**ASSIGNED TASK:**
Retype all of the listing exactly, passing over any picture you find.

**DATASET EXCERPT:**
§ §
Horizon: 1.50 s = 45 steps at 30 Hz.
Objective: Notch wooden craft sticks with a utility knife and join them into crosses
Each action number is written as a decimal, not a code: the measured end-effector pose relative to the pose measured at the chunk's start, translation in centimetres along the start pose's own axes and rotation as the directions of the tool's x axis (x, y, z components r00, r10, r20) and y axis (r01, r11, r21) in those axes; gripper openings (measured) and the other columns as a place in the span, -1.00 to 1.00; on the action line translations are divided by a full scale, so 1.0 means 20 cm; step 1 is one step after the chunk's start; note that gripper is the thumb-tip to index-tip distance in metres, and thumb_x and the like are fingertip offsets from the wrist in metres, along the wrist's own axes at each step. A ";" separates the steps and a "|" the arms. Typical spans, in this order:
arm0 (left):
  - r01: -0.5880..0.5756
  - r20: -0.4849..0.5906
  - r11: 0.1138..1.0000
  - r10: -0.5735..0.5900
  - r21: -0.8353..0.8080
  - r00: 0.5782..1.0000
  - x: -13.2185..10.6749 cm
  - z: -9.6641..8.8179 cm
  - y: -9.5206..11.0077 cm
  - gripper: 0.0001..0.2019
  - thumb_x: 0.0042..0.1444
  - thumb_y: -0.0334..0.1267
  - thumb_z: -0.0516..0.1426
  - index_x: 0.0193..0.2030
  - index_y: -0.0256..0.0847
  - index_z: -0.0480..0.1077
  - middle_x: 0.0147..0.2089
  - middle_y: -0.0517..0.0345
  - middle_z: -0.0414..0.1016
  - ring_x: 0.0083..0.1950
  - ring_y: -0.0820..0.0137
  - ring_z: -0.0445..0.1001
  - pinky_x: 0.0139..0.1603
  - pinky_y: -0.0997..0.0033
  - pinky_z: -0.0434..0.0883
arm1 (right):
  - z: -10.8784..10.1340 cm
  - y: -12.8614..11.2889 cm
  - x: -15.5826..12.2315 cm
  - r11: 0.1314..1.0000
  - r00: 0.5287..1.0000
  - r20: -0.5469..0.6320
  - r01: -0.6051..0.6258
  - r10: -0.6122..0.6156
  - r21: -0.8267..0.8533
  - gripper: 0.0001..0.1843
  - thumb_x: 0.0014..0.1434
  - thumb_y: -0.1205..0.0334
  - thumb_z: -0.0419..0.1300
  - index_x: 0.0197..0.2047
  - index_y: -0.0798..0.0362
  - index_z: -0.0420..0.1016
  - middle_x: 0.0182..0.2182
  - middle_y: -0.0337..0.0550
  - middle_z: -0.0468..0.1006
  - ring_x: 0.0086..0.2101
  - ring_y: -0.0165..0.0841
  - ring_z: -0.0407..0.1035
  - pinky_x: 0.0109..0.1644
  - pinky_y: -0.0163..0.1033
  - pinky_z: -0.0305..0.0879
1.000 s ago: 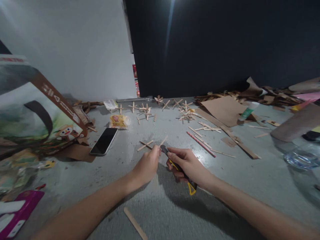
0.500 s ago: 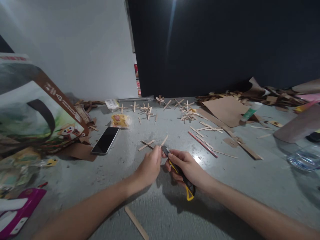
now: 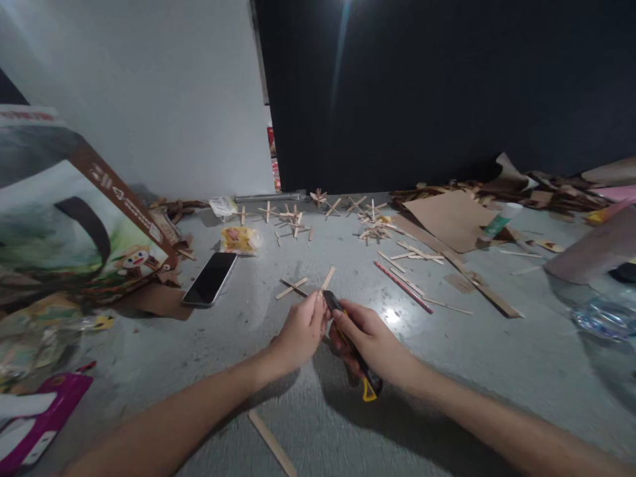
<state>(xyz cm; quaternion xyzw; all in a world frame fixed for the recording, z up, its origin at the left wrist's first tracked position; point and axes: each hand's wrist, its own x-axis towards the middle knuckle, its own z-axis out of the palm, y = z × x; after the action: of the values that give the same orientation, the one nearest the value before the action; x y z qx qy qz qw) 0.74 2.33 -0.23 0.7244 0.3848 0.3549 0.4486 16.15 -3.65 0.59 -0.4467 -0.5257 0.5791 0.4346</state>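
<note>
My left hand is closed in a pinch on a thin wooden craft stick that pokes up past my fingers. My right hand is wrapped round a black and yellow utility knife, its tip close against the stick right beside my left fingers. Both hands hover just above the grey floor. A glued cross of sticks lies just beyond my left hand. One loose stick lies near my left forearm.
A dark phone lies to the left, beside a printed bag. Several stick crosses and loose sticks lie ahead, with a red pencil, cardboard pieces, a glue tube and a clear dish to the right.
Both hands have shifted slightly toward me and together. The stick now stands out more above my left fingers, and the knife tip sits closer to it.
</note>
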 end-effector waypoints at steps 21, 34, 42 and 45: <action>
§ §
**RESPONSE BOX:**
Horizon: 1.50 s = 45 steps at 30 Hz.
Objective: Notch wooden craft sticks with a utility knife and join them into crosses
Each action number is written as a decimal, not a code: the measured end-effector pose relative to the pose measured at the chunk's start, translation in centimetres along the start pose's own axes and rotation as the directions of the tool's x axis (x, y, z components r00, r10, r20) and y axis (r01, r11, r21) in those axes; gripper openings (measured) and the other columns as a place in the span, -1.00 to 1.00; on the action line translations are divided by a full scale, so 1.0 means 20 cm; step 1 is one step after the chunk's start; note that gripper is the thumb-tip to index-tip distance in metres, and thumb_x and the like are fingertip offsets from the wrist in metres, along the wrist's own axes at each step. A ";" separates the steps and a "|" the arms. Typical spans, in this order:
arm0 (left):
  - r01: -0.5880..0.5756
  - r20: -0.4849..0.5906
  - r11: 0.1138..1.0000
  - r10: -0.5735..0.5900
  - r21: -0.8353..0.8080
  - r00: 0.5782..1.0000
  - x: -13.2185..10.6749 cm
  - z: -9.6641..8.8179 cm
  - y: -9.5206..11.0077 cm
  - gripper: 0.0001..0.2019
  - thumb_x: 0.0042..0.1444
  - thumb_y: -0.0334..0.1267
  - thumb_z: -0.0516..0.1426
  - index_x: 0.0193..0.2030
  - index_y: -0.0256..0.0847
  - index_z: -0.0480..0.1077
  - middle_x: 0.0147..0.2089
  - middle_y: -0.0517..0.0345
  - middle_z: -0.0414..0.1016
  - ring_x: 0.0083..0.1950
  - ring_y: -0.0820..0.0137
  - ring_z: -0.0445..0.1001
  - pinky_x: 0.0139..0.1603
  - pinky_y: -0.0997..0.0033
  - pinky_z: -0.0434..0.0883
arm1 (right):
  - z: -10.8784..10.1340 cm
  - y: -12.8614..11.2889 cm
  - x: -15.5826..12.2315 cm
  - r11: 0.1314..1.0000
  - r00: 0.5287..1.0000
  - r20: -0.5469..0.6320
  - r01: -0.6051..0.6258
  - r10: -0.6122..0.6156
  - r21: -0.8267..0.8533
  - gripper: 0.0001..0.1843
  - thumb_x: 0.0014..0.1434
  - thumb_y: -0.1205..0.0334
  - thumb_z: -0.0419..0.1300
  - index_x: 0.0197..0.2047
  - index_y: -0.0798..0.0362
  - index_z: -0.0420..0.1016
  - middle_x: 0.0182..0.2182
  - middle_y: -0.0337..0.0550
  - middle_z: -0.0468..0.1006
  - ring_x: 0.0086..0.2101
  - ring_y: -0.0165..0.0841
  - ring_z: -0.0407..0.1035
  - pinky_x: 0.0109..0.1644
  - pinky_y: -0.0163..0.1033
  - pinky_z: -0.0305..0.0879
1.000 s ago: 
0.500 s ago: 
now: 
<state>(xyz cm; quaternion xyzw; all in a world frame fixed for the recording, z up, its origin at the left wrist's first tracked position; point and axes: each hand's wrist, its own x-axis towards the middle knuckle, its own z-axis out of the palm, y = z × x; after the action: of the values that give the same orientation, the one nearest the value before the action; x y z qx qy qz qw) 0.74 2.33 -0.23 0.7244 0.3848 0.3549 0.4486 16.15 -3.65 0.59 -0.4467 -0.5257 0.5791 0.4346</state>
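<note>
My left hand is closed in a pinch on a thin wooden craft stick that pokes up past my fingers. My right hand is wrapped round a black and yellow utility knife, its tip close against the stick right beside my left fingers. Both hands hover just above the grey floor. A glued cross of sticks lies just beyond my left hand. One loose stick lies near my left forearm.
A dark phone lies to the left, beside a printed bag. Several stick crosses and loose sticks lie ahead, with a red pencil, cardboard pieces, a glue tube and a clear dish to the right.
Both hands have shifted slightly toward me and together. The stick now stands out more above my left fingers, and the knife tip sits closer to it.
</note>
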 end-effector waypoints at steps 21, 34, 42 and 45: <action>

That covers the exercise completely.